Lennon was still married to his first wife Cynthia at the time, but this ended in divorce in November 1968, after she returned from a holiday in Greece to find Yoko at their marital home. John married Yoko at a Gibraltar registry office in 1969.

Although Lennon was still officially a member of the Beatles, he and Yoko recorded several tracks together, including the famous Give Peace a Chance in 1969, as part of their protest against the Vietnam War.

McCartney, however, said Yoko wasn't to blame for the Beatles' demise. In an interview in 2013, he said rumours had continued for years that she had caused the break-up, but this wasn't the case. According to McCartney, Lennon himself had grown tired of the band's "unhealthy rivalry" and wanted to go solo.

Creative energy

Filled with experimental music and innovation, Lennon was full of creative energy and was passionate about the albums he and Yoko subsequently made. In July 1970, he and Yoko were in Los Angeles undergoing their "primal therapy" sessions with American psychotherapist Dr Arthur Janov.

They returned home on 24th September 1970 and two days later were back at Abbey Road Studios, where the Beatles had made many recordings. This time, they were there to record Lennon's own songs, which had been written in both England and California.

Joining them at the studio were Ringo Starr on drums, keyboard player Billy Preston and Kloos Voormann on bass guitar. Voormann was an old friend from the Beatles' time in Hamburg and Preston had worked on Let It Be. Phil Spector also joined them, playing the piano on some tracks and co-producing the album, Imagine.

Songs from the soul

In an interview, Yoko later described the resulting John Lennon and the Plastic Ono Band collaboration as a "strip down of John's soul". The album took four weeks to record, with part of the recording taking place at Abbey Road and the remainder at Ascot Sound Studios - their own recording studio at Tittenhurst Park.

The songs were totally different from the music Lennon had been producing with the Beatles.

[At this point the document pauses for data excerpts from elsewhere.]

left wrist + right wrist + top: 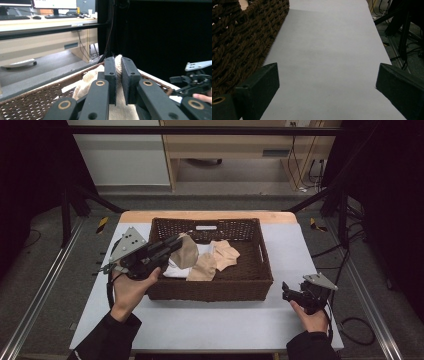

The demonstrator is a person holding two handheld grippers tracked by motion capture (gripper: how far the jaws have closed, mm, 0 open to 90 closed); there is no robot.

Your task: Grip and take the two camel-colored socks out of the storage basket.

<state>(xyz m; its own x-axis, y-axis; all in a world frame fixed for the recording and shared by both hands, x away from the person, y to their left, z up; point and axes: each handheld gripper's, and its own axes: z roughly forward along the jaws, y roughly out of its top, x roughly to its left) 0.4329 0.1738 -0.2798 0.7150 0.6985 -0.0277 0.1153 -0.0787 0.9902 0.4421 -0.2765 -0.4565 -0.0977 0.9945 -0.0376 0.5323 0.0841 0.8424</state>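
Observation:
A brown wicker basket [260,270] stands in the middle of the grey table and holds beige and white cloths. My left gripper [176,243] reaches over the basket's left side, shut on a beige cloth [186,254] that hangs from its jaws above the others. In the left gripper view that beige cloth [119,100] is pinched between the two black pads [110,75]. More beige pieces [220,257] and a white one [176,270] lie in the basket. My right gripper [286,290] rests low at the table's right, open, with bare table between its jaws in the right gripper view [327,82].
The basket's woven wall [239,42] lies close to the left of my right gripper. Bare table [210,320] runs along the front and on both sides of the basket. Black frame rails and cables flank the table; a desk stands beyond it.

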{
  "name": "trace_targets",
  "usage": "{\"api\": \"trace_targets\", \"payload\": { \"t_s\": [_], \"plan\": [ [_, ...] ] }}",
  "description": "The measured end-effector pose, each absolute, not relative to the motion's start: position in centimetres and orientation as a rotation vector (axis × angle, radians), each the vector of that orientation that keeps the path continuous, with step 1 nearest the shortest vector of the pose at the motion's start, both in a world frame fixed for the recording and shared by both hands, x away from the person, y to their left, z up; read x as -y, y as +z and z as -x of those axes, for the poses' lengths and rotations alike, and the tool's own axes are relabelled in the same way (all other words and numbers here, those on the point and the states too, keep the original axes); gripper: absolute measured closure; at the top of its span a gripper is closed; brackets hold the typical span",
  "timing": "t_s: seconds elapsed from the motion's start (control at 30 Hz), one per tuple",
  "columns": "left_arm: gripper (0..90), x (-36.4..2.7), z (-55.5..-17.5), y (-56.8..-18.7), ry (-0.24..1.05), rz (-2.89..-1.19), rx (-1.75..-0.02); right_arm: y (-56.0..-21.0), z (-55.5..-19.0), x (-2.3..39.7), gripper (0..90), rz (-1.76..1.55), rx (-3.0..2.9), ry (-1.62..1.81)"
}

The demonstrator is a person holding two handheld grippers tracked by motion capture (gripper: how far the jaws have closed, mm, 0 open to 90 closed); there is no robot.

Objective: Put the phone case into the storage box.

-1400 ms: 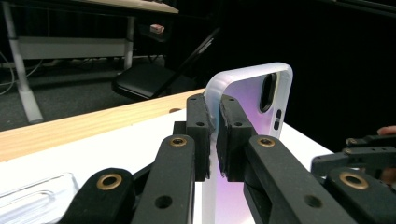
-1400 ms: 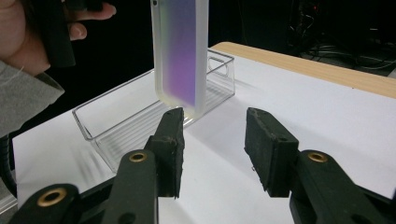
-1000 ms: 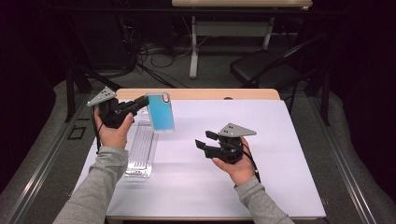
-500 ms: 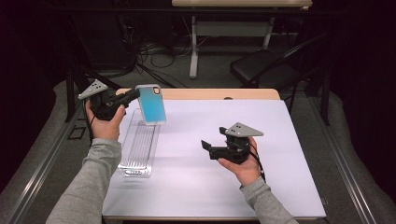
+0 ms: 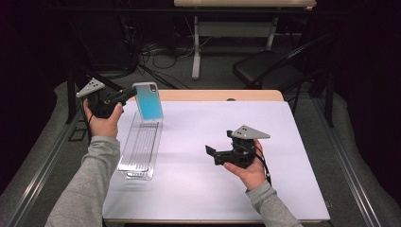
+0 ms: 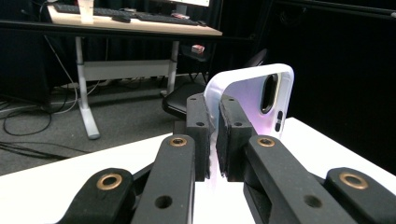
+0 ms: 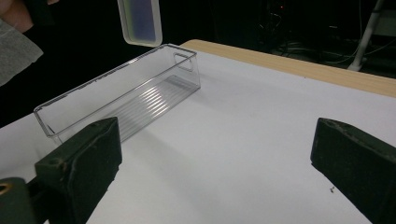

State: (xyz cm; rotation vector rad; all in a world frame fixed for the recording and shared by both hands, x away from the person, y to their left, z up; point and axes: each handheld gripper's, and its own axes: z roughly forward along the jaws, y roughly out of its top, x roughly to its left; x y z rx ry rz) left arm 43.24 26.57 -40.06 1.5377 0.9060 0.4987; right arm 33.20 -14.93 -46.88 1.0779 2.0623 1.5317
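With the left gripper (image 5: 124,96) clenched on the turquoise rectangular phone case (image 5: 149,101), lower it squarely between the clear plastic bin's (image 5: 140,147) walls; the right gripper's (image 5: 211,154) fingers, just opened, hold nothing.

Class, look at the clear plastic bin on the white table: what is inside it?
The clear rectangular plastic bin holds nothing: its ridged floor shows bare through the walls. The blue-and-white phone case, clamped in the left gripper, hangs above its far end. The right gripper view shows the bin's whole interior uncovered.
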Motion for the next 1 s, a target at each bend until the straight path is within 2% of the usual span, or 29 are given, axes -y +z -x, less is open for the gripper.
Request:
{"api": "trace_targets", "payload": {
  "t_s": [0.7,1.0],
  "plan": [
    [84.7,-27.8,-45.3,-38.7,0.559,-1.538,-0.890,-46.9,-32.3,15.5,0.5,-1.057,-2.022,1.463],
    [84.7,-28.8,-46.3,-39.3,0.564,-1.536,-0.923,-47.2,-32.3,15.9,0.0,-1.063,-2.032,1.455]
  ]
}}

Having said that, the single, Imagine, recorded for the album by John Lennon and The Plastic Ono Band, had been written by Lennon and McCartney, after the Beatles' break-up. McCartney had since won a High Court battle to dissolve their legal partnership.

Although it featured Lennon's distinctive voice, there was little else to link it to the music of the Fab Four and it was a more personal lament by Lennon, which became an anthem over the years. It's essentially a peace song, in which the narrator asks the people listening to imagine a world with no barriers of race, religion or material possessions to separate us.



Awe-inspiring

It has been described by the music press as "one of the most beautiful and awe-inspiring songs ever written", as he asks people to "imagine there's no countries" and "nothing to kill or die for", adding, "Imagine all the people, living life in peace."

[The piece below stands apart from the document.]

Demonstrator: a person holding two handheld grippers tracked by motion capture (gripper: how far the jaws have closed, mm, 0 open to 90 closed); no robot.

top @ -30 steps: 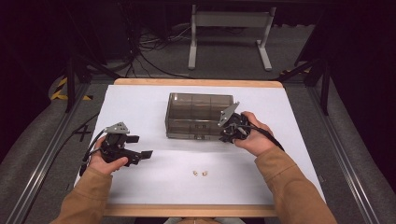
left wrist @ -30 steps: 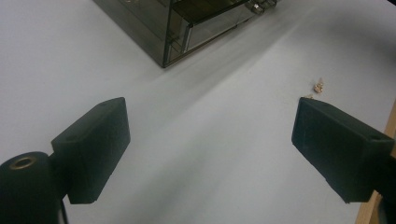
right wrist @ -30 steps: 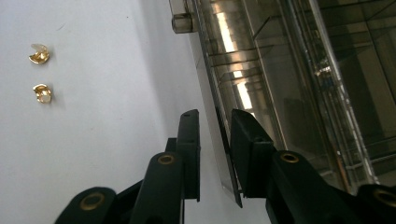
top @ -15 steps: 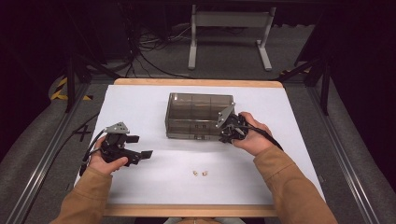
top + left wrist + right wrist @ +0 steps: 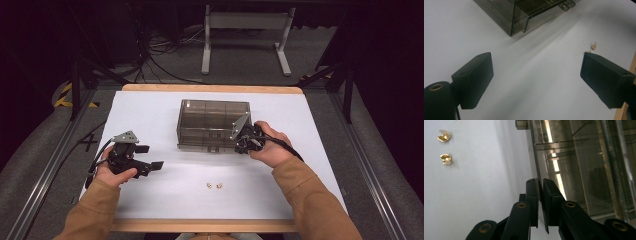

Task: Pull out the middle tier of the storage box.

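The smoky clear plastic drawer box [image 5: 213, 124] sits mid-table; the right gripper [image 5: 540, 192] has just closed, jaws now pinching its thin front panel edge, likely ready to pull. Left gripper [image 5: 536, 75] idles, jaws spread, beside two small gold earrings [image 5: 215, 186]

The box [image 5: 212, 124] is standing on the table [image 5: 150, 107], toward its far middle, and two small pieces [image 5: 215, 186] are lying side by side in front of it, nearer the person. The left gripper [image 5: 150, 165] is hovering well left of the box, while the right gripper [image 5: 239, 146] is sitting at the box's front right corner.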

After the song's success, Yoko, who was there when it was written, said John had never thought of it as a potential anthem. She told interviewers, "Imagine was just what John believed - we're all one country, one world, one people."

It was released in 1971, at the time of the Vietnam War, peaking at number three on the US Billboard singles chart and reaching number one in many countries all over the world. A poll in the Observer newspaper in 2001 named it as the greatest number one single in history.

Never-ending love

The love between Lennon and Yoko was reflected not only in the music, but in the cover artwork of their recordings and in the video for Imagine.

Critics said the stripped-down sound of the Plastic Ono Band was the perfect music for John’s very personal songs and outpourings.

Lennon later said Yoko had taught him the real meaning of success - not the mega-stardom he had achieved with the Beatles, but the success of his relationship with her and their son, Sean Ono Lennon, born on 9th October 1975. She had taught him to be happy when he woke up and to celebrate his relationship with the world.

One critique advised fans to listen to Imagine in a room on their own, where they could play it loud, to fully appreciate that it was on a different level from most other records and to capture the feeling you were in the room with Lennon and the other musicians.